Vietnam’s Booming Foreign Direct Investment: A 2025 Update
By Bach Quang
Thu, August 7, 2025 | 9:57 am GMT+7
In the dynamic economic landscape of Southeast Asia, Vietnam continues to capture global attention. According to the Ministry of Finance’s Foreign Investment Agency (FIA), disbursed foreign direct investment (FDI) capital in Vietnam has reached an impressive $13.6 billion from January to July 2025, marking an 8.4% increase year-on-year. This notable growth is remarkable, especially in the context of increasing trade tensions and tariff concerns emanating from the United States.
Record High FDI Capital
The $13.6 billion disbursed is not just a statistic; it’s a record high for the country over the past five years for this seven-month period. This reflects not only the resilience of the Vietnamese economy but also its attractiveness as a viable investment destination despite global uncertainties.
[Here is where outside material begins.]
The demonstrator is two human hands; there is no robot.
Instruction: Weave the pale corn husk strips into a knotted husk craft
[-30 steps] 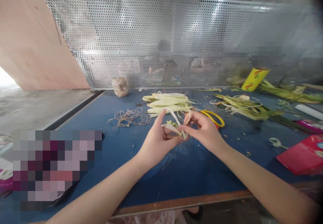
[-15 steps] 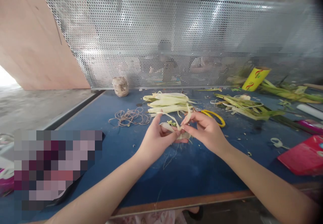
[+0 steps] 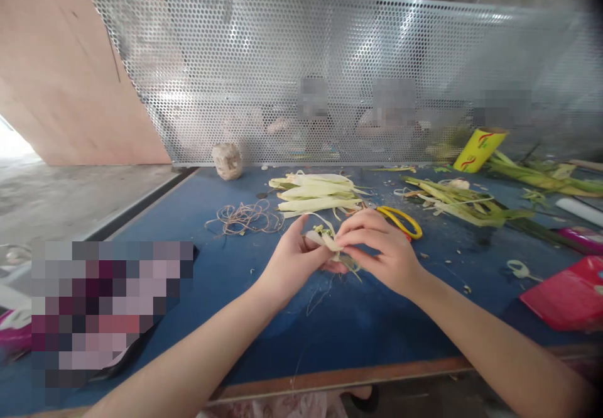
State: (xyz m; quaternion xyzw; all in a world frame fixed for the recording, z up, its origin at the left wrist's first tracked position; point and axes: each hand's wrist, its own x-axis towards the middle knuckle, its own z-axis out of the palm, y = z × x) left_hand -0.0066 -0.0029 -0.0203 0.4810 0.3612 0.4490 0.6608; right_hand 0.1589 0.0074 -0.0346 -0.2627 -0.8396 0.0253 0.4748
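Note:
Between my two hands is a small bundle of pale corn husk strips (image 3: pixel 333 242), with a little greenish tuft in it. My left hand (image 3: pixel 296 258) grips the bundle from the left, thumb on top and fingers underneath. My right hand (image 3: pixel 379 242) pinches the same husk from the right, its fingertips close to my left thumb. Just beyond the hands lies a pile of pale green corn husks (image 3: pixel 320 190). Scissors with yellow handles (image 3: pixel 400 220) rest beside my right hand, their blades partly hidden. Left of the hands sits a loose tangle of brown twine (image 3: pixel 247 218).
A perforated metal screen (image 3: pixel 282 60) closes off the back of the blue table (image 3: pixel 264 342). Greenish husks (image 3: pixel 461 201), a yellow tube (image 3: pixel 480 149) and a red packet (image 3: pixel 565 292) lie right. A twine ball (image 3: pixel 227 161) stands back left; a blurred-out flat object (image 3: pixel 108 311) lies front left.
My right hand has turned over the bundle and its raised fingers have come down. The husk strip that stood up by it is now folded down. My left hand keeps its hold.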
Of the total disbursed capital, a significant 81.6%—equating to $11.1 billion—flowed into the processing and manufacturing sectors. This underscores Vietnam’s role as a manufacturing hub in the region. Other sectors also saw substantial investments: real estate garnered $1.09 billion (8%), while the production and distribution of electricity, gas, hot water, steam, and air conditioning received $505.2 million (3.7%).
A Closer Look at Registered Investments
Registered FDI capital also showed promising growth, reaching $24.09 billion during the same period. This represents a significant 27.3% increase compared to the previous year. Registered capital includes funds for newly registered projects, additional funding for existing initiatives, and capital for stake acquisitions.
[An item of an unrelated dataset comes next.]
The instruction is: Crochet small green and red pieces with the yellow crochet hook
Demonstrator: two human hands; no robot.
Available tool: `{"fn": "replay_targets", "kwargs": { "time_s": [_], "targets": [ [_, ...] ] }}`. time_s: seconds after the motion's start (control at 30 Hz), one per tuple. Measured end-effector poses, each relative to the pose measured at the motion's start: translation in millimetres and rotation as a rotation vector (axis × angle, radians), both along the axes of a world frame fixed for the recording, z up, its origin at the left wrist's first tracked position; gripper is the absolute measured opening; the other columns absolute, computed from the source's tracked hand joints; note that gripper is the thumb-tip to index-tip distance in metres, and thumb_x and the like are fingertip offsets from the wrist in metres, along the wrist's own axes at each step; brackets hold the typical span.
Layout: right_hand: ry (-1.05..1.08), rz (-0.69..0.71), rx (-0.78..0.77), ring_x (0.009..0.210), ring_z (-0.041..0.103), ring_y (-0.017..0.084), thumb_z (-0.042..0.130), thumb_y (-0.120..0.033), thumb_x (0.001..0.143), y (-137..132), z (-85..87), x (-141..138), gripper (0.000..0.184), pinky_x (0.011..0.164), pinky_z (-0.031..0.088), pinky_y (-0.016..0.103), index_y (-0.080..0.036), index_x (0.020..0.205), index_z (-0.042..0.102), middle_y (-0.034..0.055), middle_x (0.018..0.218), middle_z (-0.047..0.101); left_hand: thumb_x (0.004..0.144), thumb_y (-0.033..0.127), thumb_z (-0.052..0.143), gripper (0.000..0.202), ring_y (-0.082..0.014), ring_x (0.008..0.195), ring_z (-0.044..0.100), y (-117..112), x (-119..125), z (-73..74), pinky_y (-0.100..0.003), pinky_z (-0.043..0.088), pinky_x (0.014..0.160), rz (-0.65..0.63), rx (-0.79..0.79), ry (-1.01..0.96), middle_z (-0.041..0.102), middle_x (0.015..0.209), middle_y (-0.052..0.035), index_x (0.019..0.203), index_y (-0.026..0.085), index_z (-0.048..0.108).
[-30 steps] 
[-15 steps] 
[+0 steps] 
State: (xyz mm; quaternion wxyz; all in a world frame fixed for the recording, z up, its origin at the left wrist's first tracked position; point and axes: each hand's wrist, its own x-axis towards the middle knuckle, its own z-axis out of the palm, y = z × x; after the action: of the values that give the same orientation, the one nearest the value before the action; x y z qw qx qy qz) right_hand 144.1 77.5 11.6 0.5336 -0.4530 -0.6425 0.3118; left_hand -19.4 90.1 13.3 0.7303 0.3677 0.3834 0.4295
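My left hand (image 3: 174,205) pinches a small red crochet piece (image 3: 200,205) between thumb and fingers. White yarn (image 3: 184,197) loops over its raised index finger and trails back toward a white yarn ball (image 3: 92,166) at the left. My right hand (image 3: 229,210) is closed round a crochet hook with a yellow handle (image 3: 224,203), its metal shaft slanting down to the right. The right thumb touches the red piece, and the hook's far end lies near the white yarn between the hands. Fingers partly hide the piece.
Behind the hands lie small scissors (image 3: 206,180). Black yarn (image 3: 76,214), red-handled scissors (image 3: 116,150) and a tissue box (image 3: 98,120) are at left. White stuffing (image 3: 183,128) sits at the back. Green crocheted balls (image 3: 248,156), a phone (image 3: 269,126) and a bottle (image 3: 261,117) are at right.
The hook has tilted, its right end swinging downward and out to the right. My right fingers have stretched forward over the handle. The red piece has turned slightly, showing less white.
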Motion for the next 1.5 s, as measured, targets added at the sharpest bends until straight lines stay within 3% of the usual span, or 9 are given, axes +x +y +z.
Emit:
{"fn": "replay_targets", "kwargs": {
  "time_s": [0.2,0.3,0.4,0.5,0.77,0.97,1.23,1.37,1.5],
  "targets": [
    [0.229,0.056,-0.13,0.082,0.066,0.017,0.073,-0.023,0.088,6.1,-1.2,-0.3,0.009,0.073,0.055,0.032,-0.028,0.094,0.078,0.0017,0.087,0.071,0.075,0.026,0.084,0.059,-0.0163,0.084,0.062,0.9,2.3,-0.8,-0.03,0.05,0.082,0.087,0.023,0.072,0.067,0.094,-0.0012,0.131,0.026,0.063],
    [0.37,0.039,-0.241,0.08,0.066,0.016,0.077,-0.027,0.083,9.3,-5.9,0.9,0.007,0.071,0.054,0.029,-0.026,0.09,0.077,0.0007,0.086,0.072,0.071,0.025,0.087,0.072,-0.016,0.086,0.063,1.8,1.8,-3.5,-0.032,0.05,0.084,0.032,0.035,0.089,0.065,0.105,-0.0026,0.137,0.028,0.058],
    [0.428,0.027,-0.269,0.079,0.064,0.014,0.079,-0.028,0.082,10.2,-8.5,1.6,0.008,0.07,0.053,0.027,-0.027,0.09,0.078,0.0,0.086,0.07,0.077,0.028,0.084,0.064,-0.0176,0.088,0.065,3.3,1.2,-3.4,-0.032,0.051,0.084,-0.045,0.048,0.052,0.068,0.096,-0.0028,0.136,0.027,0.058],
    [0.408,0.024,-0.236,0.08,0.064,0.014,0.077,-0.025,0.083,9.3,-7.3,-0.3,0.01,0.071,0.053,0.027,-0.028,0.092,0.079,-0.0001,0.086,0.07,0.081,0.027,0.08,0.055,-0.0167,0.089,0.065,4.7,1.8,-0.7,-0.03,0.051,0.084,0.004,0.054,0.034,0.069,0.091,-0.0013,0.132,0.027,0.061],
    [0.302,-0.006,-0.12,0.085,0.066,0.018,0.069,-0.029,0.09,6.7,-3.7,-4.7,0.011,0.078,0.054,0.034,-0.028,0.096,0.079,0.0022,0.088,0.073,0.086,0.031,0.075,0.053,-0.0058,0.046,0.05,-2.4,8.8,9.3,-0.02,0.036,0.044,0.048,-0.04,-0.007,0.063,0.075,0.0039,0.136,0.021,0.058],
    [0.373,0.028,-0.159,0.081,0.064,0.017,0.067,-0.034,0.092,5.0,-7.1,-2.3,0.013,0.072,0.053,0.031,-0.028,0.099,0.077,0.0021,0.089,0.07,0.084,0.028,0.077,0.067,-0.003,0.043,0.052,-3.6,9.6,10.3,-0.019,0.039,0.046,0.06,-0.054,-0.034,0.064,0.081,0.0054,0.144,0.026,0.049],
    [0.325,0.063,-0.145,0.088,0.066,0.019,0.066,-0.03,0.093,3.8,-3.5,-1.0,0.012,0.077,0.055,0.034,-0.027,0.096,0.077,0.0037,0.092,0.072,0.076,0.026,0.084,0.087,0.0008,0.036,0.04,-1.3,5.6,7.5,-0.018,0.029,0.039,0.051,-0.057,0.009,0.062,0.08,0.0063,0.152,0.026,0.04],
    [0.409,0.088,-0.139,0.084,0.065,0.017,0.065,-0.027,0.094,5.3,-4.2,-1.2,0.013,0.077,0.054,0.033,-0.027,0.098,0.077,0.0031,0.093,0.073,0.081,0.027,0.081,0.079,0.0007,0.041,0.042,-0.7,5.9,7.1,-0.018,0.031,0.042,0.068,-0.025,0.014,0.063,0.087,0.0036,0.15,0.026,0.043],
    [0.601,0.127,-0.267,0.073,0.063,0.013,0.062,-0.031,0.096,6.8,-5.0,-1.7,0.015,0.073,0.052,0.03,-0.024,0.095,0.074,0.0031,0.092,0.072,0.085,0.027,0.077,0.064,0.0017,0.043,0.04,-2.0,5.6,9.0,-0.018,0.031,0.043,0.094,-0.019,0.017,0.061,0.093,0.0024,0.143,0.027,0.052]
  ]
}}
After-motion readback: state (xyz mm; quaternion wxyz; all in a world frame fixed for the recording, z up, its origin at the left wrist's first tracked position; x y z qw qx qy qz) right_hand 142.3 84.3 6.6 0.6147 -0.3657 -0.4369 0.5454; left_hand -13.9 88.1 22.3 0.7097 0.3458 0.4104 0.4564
Among this total, around $10.03 billion was tagged for 2,254 newly registered projects—an increase of 15.2% year-on-year. However, the additional capital for existing projects reached an impressive $9.99 billion, showcasing a significant 95.3% rise when compared to the same period last year. This indicates a strong confidence in existing enterprises by foreign investors.
Sectoral Insights
Delving deeper into the sectoral breakdown, the processing and manufacturing industries dominated newly registered projects, attracting $5.61 billion—about 55.9% of the total. Meanwhile, real estate businesses secured $2.36 billion, accounting for 23.5%.
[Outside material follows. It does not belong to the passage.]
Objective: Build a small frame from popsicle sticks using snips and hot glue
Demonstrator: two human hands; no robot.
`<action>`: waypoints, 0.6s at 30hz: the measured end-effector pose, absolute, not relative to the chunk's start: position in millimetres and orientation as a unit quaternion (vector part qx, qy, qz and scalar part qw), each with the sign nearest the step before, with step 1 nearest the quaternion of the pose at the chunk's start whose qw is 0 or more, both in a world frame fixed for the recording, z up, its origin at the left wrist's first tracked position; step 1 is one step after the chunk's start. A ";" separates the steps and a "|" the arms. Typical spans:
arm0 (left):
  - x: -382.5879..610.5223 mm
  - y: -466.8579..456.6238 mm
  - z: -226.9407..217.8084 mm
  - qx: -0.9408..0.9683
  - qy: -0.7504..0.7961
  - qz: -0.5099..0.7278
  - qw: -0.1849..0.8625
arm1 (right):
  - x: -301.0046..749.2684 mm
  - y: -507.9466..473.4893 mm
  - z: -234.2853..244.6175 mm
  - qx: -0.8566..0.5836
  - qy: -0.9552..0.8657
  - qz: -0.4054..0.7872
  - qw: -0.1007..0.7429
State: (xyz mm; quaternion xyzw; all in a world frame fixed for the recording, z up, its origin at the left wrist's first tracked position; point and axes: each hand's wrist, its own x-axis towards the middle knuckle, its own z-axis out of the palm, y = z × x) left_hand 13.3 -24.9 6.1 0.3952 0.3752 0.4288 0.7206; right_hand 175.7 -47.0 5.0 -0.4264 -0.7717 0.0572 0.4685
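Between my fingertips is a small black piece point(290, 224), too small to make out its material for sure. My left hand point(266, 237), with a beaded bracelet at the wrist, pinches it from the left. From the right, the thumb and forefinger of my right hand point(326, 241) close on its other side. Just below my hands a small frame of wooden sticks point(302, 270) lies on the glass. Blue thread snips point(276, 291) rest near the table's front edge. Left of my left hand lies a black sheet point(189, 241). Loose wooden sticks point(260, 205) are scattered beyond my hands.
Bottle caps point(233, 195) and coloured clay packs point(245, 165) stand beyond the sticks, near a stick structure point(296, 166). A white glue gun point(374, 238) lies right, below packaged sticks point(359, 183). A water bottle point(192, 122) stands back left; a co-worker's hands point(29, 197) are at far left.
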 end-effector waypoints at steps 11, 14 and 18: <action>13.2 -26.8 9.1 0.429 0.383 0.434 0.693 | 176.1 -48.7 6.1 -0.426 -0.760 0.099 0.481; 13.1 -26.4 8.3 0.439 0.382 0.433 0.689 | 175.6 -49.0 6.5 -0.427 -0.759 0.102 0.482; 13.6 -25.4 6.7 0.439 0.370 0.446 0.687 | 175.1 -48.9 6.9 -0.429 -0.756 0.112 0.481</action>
Among the notable achievements in the manufacturing sector is a remarkable $1 billion polyester fabric recycling complex initiated by Sweden’s prestigious textile manufacturer, Syre. Located in Nhon Hoi Economic Zone, the project is poised to operate at a capacity of 250,000 tons per year, expected to be operational by the end of 2028.
Leading Investors
Vietnam attracted foreign capital from 74 countries and territories, with Singapore being the standout investor, injecting $2.84 billion, representing 28.3% of the total FDI. Close competitors included mainland China ($2.27 billion), Sweden ($1 billion), Japan ($865.8 million), and Taiwan ($735 million).
The competition among foreign investors is robust, with various nations vying for a piece of Vietnam’s growing market. This creates a positive feedback loop: as more countries invest, it boosts local capabilities and infrastructure, further attracting additional investments.
Regional Performance
The interprovincial dynamics of investment also tell an interesting story. Ho Chi Minh City emerged as the leader in newly registered capital with nearly $1.31 billion following its merger with Binh Duong and Ba Ria-Vung Tau provinces. Bac Ninh followed closely in second place with $1.1 billion, while Gia Lai secured third place with $1.07 billion. Moreover, after the merger of Hung Yen and Thai Binh provinces, the newly formed Hung Yen sold into fourth position with around $1.07 billion in registered capital.
As regions consolidate, we see a reshaping of competitive landscapes that influence foreign investment flows.
Changing Economic Landscape
One cannot ignore the broader geopolitical context in which these investments are occurring. Following President Donald Trump’s announcement of new tariffs—affecting various countries, including Vietnam—the country’s ability to attract FDI was put to the test. However, the resilience shown through the current growth figures indicates that Vietnam has adapted well to these external shocks, thus emerging stronger amid challenges.
In summary, the burgeoning FDI landscape in Vietnam paints a positive picture. The increasing figures reveal not just a momentary spike but a long-term trend driven by diverse factors, including sectors poised for expansion and a strategic pivot from investors seeking stability in an unpredictable global economy.
For stakeholders and observers alike, the story of Vietnam’s investment environment remains an exciting narrative to watch unfold.